Flight attendants won't have to pool, can keep their tips
In 2016, Frontier Airlines pioneered the tip-your-attendant department. They added the option 'Gratuities are appreciated' on the digital tablets, for those passengers who order food and drinks on the flight. The tips received were pooled among flight attendants. Now, as of January 1, Frontier's 2,200 flight attendants won't have to pool and will get to keep the tips they received on their own.
Tipping system is up to customer and flight attendant's discretion
"We appreciate the great work of our flight attendants and know that our customers do as well," Frontier spokesman, Jonathan Freed, told media. He added that the tipping system is entirely up to the customer's discretion and "many do it". In fact, it's also at the discretion of the flight attendant. This means that flight attendants can choose whether to trigger the tip option.
However, the Association of Flight Attendants is opposing the move
However, the decision did not sit well with the Association of Flight Attendants (AFA), which represents 50,000 flight attendants of 20 airlines, including Frontier's. The Association had opposed the move in 2016 as well. It noted that the responsibility of the flight attendants is to ensure the safety and security of the flight's passengers and should not be affected by tips.
Association has been trying to negotiate new contract with Frontier
AFA President, Sara Nelson, told media, "(Frontier's) Management moved forward with a tipping option for passengers in hopes it'd dissuade flight attendants from standing together for a fair-contract and to shift additional costs to passengers." The Association asserted that tipping option has been used to weaken its contract negotiations and it has been negotiating a new contract with Frontier for the last two years.

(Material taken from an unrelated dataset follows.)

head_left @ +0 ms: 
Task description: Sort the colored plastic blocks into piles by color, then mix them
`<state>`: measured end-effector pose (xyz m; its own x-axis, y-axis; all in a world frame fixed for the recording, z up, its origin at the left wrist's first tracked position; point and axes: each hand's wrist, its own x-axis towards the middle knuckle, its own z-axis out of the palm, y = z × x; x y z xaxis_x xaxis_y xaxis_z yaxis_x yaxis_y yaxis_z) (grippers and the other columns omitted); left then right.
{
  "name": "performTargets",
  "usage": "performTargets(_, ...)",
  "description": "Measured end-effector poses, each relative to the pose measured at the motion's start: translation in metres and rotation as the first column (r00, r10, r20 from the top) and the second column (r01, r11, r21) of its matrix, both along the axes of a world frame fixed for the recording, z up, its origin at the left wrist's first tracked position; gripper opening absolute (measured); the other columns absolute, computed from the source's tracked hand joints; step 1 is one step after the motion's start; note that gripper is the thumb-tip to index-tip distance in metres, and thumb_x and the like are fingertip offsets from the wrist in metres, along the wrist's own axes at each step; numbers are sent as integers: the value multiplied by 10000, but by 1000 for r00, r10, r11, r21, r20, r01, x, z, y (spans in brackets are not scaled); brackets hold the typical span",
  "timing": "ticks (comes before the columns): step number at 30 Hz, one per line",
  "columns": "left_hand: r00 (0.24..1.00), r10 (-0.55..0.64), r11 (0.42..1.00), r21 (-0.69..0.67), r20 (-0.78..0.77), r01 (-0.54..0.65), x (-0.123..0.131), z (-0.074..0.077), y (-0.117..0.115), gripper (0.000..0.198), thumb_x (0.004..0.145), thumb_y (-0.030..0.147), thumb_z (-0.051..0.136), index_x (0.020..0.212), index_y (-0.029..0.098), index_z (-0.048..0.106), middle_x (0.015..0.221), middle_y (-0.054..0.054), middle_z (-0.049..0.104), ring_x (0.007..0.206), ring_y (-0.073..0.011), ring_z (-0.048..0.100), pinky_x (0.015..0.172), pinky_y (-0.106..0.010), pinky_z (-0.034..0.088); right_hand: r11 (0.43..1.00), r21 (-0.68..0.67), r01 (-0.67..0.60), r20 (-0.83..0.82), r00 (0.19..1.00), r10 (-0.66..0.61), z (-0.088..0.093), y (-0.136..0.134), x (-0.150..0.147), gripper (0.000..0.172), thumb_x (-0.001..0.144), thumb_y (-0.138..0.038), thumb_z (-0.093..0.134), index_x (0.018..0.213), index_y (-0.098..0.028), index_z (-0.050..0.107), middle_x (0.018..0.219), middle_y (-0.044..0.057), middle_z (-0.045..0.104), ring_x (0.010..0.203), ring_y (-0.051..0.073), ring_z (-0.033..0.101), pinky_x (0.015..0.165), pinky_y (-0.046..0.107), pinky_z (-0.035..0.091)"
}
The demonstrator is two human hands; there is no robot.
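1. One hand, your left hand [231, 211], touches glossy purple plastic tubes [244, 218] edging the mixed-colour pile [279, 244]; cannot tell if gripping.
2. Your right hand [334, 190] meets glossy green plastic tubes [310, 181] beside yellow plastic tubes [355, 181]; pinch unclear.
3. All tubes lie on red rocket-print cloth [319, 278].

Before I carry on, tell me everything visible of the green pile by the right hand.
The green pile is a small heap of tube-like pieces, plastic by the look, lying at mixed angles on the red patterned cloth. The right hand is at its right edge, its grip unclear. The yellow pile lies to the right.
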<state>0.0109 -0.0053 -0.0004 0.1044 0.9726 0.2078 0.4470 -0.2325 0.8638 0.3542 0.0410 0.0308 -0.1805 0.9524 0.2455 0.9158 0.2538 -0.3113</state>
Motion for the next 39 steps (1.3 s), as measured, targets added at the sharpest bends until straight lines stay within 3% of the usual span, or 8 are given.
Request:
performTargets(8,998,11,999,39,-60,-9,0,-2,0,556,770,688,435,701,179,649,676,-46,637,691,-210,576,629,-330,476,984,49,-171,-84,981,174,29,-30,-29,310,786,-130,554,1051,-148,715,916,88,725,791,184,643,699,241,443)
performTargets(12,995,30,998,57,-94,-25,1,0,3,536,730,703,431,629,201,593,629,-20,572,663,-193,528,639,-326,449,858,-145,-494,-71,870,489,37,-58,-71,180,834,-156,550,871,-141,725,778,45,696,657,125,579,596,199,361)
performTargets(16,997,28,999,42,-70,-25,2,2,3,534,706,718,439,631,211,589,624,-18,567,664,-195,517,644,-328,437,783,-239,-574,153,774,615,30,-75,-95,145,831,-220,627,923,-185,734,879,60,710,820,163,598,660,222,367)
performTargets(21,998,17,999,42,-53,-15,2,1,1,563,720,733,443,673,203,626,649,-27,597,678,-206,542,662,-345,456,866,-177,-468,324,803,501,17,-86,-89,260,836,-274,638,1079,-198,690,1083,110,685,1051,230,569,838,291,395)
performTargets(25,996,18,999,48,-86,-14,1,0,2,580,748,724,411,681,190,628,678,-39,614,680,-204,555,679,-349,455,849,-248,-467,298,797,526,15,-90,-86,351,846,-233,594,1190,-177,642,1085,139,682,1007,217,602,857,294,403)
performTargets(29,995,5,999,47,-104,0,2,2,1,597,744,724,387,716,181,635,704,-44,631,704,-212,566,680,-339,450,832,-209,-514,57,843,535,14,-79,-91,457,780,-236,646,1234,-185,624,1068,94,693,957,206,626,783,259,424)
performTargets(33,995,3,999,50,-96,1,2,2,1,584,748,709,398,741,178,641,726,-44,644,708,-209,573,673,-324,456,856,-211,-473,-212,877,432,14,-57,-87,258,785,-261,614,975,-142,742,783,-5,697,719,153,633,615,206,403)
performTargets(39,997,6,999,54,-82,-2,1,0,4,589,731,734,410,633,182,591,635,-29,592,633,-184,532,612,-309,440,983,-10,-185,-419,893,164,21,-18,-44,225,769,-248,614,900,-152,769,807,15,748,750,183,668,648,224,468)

Attendants pressed for better transparency, counter past tip-distribution problem
Despite the differing views on tips, Nelson said Frontier flight attendants pressed to keep their own tips, to allow for "better transparency," and counter past problems with tip distribution. Frontier's tablet-based payment system allows flight attendants to skip the tip screen when a customer pays. The airline also said it doesn't track how often their flight attendants ask for tips via the tablet.
Attendants earned millions in tips over last 3 years: Freed
Although Frontier declined to give an estimate of how much it distributes tips monthly, Freed said the flight attendant earned "millions of dollars" in tips over the past three years. The attendants' union did not dispute the estimate given by Freed, either.
Frequent flier says new policy could affect service levels aboard
A frequent flier of Frontier's, Henry Harteveldt, was against the move and said, "I think it's just like in a restaurant, and, frankly, not an image the airlines want to have." Henry is also the founder of Atmosphere Research Group, which analyzes the travel industry. He feels the new policy could affect service levels on board given the potential differences between big-tippers and others.
Other ultra-low cost carriers do not have any tipping policy
Nevertheless, Frontier Airlines seems to be in the vanguard with the tipping system. Other national ultra low cost carriers like Spirit Airlines Inc. and Allegiant Travel Co., don't include tipping in their customer-payment systems. In fact, Allegiant has a policy against tipping.